Letter appeared in the Vatican: Pope Pius XII. and the Holocaust

As of: October 8, 2023 11:16 a.m

For decades, it is not just the Catholic Church that has been concerned with the question of what Pope Pius XII did. knew about the Holocaust – and why he didn’t take a strong stand against it. A letter now provides clarity.

It is a yellowed sheet of paper, closely written on a typewriter. A letter dated December 14, 1942, recently found in the Papal Vatican archives. And which provides a new answer to the question that has been discussed for decades: What did Pope Pius XII know? about the crimes in Nazi Germany?

This letter, says Giovanni Coco, is so significant because “it is the only remaining evidence of correspondence between the Secretariat of Pius XII and the German resistance.”

Coco sits in a side room of the archives in the Belvedere courtyard in front of the Vatican Gardens. The archivist and historian discovered the letter, which is more than 80 years old. A document in which the Vatican was informed that the bodies of 6,000 people, mostly Jews and Poles, were destroyed every day in the SS cremation ovens near Rawa Rus’ka, i.e. in the Belzec extermination camp. Auschwitz is also mentioned.

Message “from inside the Third Reich”

The alarming message in the letter to Pope Pius’ secretariat: The Nazis were “actually serious” about exterminating Jews and Poles. “It’s a voice from the dragon’s belly,” says Coco. It comes directly from “the interior of the Third Reich”, with information that was circulating in the resistance. The Vatican archivist emphasizes: “This information, we are now certain, reached the ears of the Pope.”

The explosive letter was written by the German Jesuit Father Lothar König, a close acquaintance of Pope Pius’ personal secretary at the time, Robert Leiber. König worked for the Kreisauer Kreis bourgeois resistance circle as a kind of courier and liaison to the Vatican. His letter from December 1942 lay undiscovered in the Vatican for decades after Pius’ death.

Until 2019, under Pope Francis, the Secretariat of State made large quantities of documents from the time of the Pope, who led the Catholic Church in World War II, available to the Vatican archives. Disorganized and confused.

Archivist Coco got to work – until the explosive paper fell into his hands. The letter caught his attention, Coco explains, “because it wasn’t signed with his full name. Instead, it was signed with ‘your Lothar’.” The greeting “Dear friend” also made him sit up and take notice: “That gave me the impetus to read this letter more closely.”

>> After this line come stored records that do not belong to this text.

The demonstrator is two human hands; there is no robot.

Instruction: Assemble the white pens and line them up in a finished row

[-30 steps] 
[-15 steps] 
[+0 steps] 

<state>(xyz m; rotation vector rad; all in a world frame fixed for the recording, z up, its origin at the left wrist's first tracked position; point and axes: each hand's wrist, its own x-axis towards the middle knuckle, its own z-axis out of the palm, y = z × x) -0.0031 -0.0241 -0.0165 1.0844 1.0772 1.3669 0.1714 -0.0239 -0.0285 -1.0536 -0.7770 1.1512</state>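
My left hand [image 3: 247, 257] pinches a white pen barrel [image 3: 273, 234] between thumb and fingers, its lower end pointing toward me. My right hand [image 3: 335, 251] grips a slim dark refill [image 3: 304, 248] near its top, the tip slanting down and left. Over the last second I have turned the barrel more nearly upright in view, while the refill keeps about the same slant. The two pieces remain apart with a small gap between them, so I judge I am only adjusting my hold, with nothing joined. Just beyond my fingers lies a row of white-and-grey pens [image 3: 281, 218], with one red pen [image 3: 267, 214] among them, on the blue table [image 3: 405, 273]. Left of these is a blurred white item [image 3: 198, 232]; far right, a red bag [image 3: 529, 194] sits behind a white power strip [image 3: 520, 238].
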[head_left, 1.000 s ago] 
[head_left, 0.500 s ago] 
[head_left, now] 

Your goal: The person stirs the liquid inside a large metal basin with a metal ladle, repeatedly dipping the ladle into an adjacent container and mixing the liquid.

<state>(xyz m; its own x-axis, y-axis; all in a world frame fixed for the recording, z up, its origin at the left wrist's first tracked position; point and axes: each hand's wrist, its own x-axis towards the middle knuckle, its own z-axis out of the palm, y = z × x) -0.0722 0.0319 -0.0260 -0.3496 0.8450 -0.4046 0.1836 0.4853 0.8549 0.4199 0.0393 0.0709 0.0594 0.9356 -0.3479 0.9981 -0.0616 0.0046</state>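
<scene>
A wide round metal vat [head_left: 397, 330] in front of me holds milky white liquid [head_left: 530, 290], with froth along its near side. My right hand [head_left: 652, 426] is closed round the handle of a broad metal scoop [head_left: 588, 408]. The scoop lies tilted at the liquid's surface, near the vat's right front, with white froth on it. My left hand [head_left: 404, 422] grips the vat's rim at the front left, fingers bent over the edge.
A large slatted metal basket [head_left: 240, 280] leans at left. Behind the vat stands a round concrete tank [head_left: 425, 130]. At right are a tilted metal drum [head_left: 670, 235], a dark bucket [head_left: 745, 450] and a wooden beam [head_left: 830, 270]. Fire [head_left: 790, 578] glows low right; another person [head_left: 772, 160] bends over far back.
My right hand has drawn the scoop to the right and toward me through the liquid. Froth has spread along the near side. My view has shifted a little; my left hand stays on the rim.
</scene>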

The letter the Pope received from Germany was unmistakable. But the Pope remained silent about the atrocities described therein.

The doubts are eliminated

A letter that leaves no doubt: Pope Pius XII. was good, was very well informed that the Nazis systematically and en masse murdered Jews. “To say that there was little information or that it was not very credible is really difficult,” says Vatican employee Coco. This is “a trustworthy, very well-informed source that is very much believed.”

What’s remarkable is that this new evidence of Pius’s knowledge of Nazi crimes comes directly and unfiltered from the Vatican itself. Brisantes used to be held back there.

But now the finder can speak openly. The interview with the ARD studio Rome Archivist Coco got approval from his superior – and is then allowed to use it in private without supervision.

What does this mean for beatification?

To Pius XII. A beatification process has been underway in the Vatican for several decades. The “historical phase” of this process was completed in 2009. The then Pope Benedict XVI. said Pius XII. “heroic virtues”. In order to complete the beatification of Pius, according to the rules of the Catholic Church, proof of a miracle performed by Pius is now necessary.

Whether the document that has now been found will influence the ongoing process for the beatification of Pope Pius XII. will have? Letter discoverer Coco shrugs her shoulders: “I don’t know if this document will have any weight.” This lies in the competence of the Dicastery for the beatification and canonization processes, says Coco and adds: “Without a doubt it allows us to deepen our historical knowledge – about this man and his time.”

Coco points out that Lothar König, the courier for the Kreisau district, also asks for silence and caution in the letter. Perhaps, says Coco, this could be another explanation for Pius’ public silence on Nazi crimes.

New transparency?

When asked whether it was a sign of new transparency that the Vatican announced the discovery of the explosive letter to Pius on its own initiative and without filtering, the archivist chose a diplomatic answer: “It certainly shows that there is the will to close things “do with scientific seriousness,” and at this point the archivist pauses for a moment, then adds – “and without fear.”